次の総理は誰か

 某週刊誌にポスト菅は岡田幹事長か前原外相の争いだという記事があった。今の民主党で次の総理になれそうなのはこの二人なのは間違いないだろう。しかしこれは民主党政権が今のままで続いた場合のことだ。小沢氏の国会招致問題がこじれて、民主党分裂、政界再編成にでもなれば話はまったく違ってくるだろう。

 わたしは政界再編成を期待しているが、その理由の一つに再編すれば総理をはじめとする大臣候補の層が厚くなることがある。(もちろん最大の理由は、政治思想がまったく異なる人たちが権力を得るだけの理由で一つの政党にいることの矛盾が、民主党の政策を危ういものにしていることだ)
 民主党だけだと上述のように次の総理候補は二人だけだし、大臣に関しても鳩山、菅内閣をみれば人材不足は明白である。これが再編成して思想、信条を同じくする政治家が集まって政党を作れば、新たな総理候補も出て来て選択の幅が断然大きくなる。あっと驚く人が総理になる可能性もあると思う。
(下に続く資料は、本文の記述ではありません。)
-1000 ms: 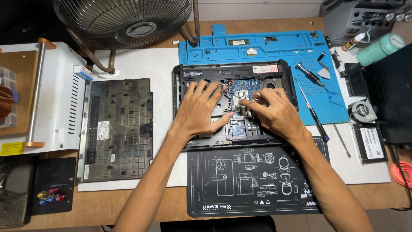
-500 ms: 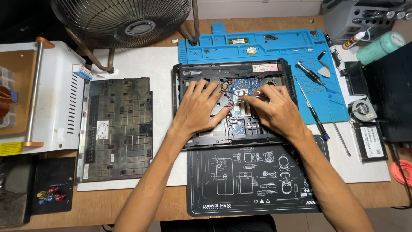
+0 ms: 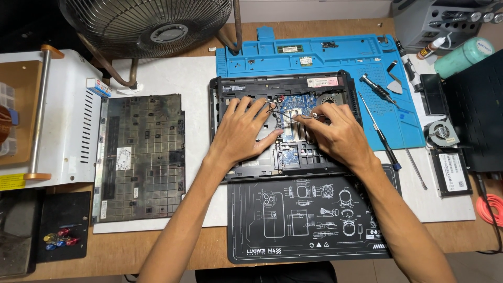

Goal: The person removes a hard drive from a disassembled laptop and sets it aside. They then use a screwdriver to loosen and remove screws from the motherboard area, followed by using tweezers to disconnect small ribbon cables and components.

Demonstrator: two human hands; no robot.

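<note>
Bright, even overhead light; sharp focus across the view. Soft, short shadows under both forearms. Mild glare on the white mat [image 3: 173, 78]. Top-left corner falls dark. Slight wide-angle bending at the edges.

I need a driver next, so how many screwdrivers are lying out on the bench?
2 for certain. A short black screwdriver lies on the blue mat, right of the laptop. A long blue-handled screwdriver lies across the mat's right edge. More may be hidden in the grey rack.
</note>
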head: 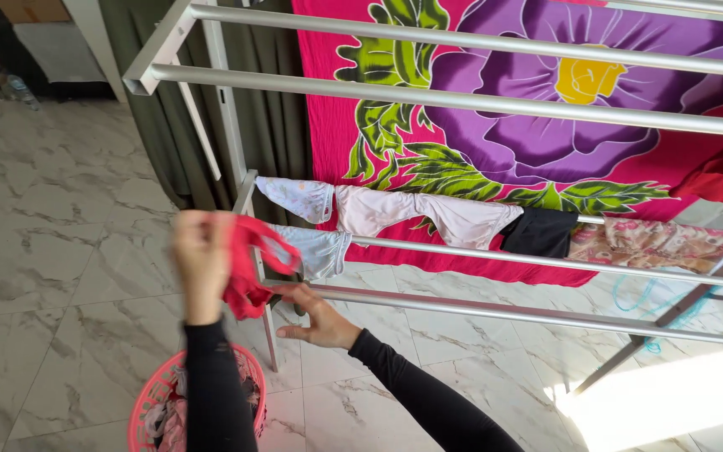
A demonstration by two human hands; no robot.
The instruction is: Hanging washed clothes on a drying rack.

 そうなれば中々楽しいし、われわれ国民も国の将来に少しは希望が持てるようになるかもしれない。しかし思想、信条を同じくする人が結集すると言っても、それぞれの政治家がそれぞれの野望を持っていることを考えると、新党結成は簡単に行くものではないだろう。となるとやはり岡田か前原かという議論は無視できない。菅総理は支持率が1%になっても退陣しないと言ったという話だが、退陣するのが意外と早い可能性はある。参院選で負けた時も多くの国民は、'菅総理では頼りないがあまり頻繁に総理が変わるのも問題だ'といって支持したので決して能力を買っているわけではない。
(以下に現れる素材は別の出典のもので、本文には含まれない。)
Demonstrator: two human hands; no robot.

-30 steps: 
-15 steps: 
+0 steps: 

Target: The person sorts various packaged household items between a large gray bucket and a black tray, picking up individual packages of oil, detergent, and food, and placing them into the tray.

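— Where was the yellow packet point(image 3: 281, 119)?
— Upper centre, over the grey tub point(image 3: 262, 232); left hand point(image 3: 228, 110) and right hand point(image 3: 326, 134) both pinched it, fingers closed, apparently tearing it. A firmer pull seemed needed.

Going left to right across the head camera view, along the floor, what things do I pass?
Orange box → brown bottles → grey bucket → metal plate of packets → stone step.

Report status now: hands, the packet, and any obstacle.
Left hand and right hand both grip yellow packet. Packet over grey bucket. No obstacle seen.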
 岡田か前原かと言われるとわたしは岡田氏のほうが総理にふさわしいと思う。前原氏も外交姿勢などは共感できるものがあるが、危なっかしさがぬぐえない。民主党代表の時の偽メール事件の時の印象が強烈で、前原氏は本質的にはあの時と変わっていないように思える。国交相の時も現在の外相でも、自分の発言が色々な方面へどんな影響をもたらすかの自覚に欠けているようだし、自分の発言のおとしまえをキチットつけていないように思えるのだ。総理大臣になったら注意してそうした発言はなくなるとは思えず、深い思慮や根回しなしにさらに重大な発言を連発しそうだ。無責任な発言をして混乱を起こす総理は鳩山氏で十分である。
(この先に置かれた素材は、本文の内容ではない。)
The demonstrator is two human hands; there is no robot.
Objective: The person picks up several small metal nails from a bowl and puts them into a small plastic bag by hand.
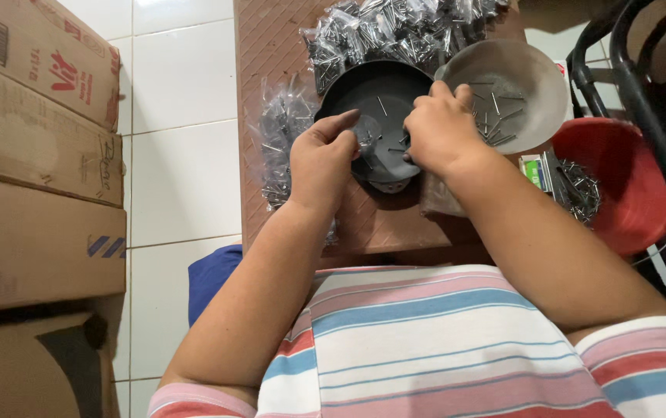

 一方の岡田氏は頑固で融通が利かないというのが定評だ。しかし民主党の幹部の中ではスタンドプレーをしないし軽薄な発言もない。だから面白みがないのだろうが、無責任な発言をする政治家が多い中では貴重な存在だ。なによりも良いのは問題に対して正面から取り組もうとする姿勢だ。こうした愚直さを持つ政治家は信用できる気がする。岡田氏は私用、公用の区別をはっきりと付け、贈り物も決して受け取らないという。小泉純一郎も同じでバレンタインのチョコレートも送り返したという話がある。妙に話が分かるより、そのくらい変人といわれるほうが変革を実行しようとする時は良いと思う。外国人にも分かりやすくて理解される気がする。

 心配なのは駆け引きや裏切りが当たり前の党内外の勢力争いや外交交渉で、岡田氏のような直球勝負が通用するかということだ。しかし外交についていえば、最近の総理大臣たちが傑出した外交手腕を発揮していたかと考えると岡田氏が彼らに劣るとも思えない。また党内や野党との折衝も岡田氏を支える有能なスタッフをそろえればしっかりした内閣になり、上手くやれるはずだ。民主党も鳩山、菅と力量不足の総理を続けただけに、もう失敗は許されない。また国民の期待を裏切るような人が総理になると政権与党の地位を維持できないだろう。そうなれば政界再編成が現実的になるからよいという考えもあり、それを否定出来ないのが残念だが、民主党政権ならやはり岡田氏には一度やってもらいたいというのが私の気持ちである。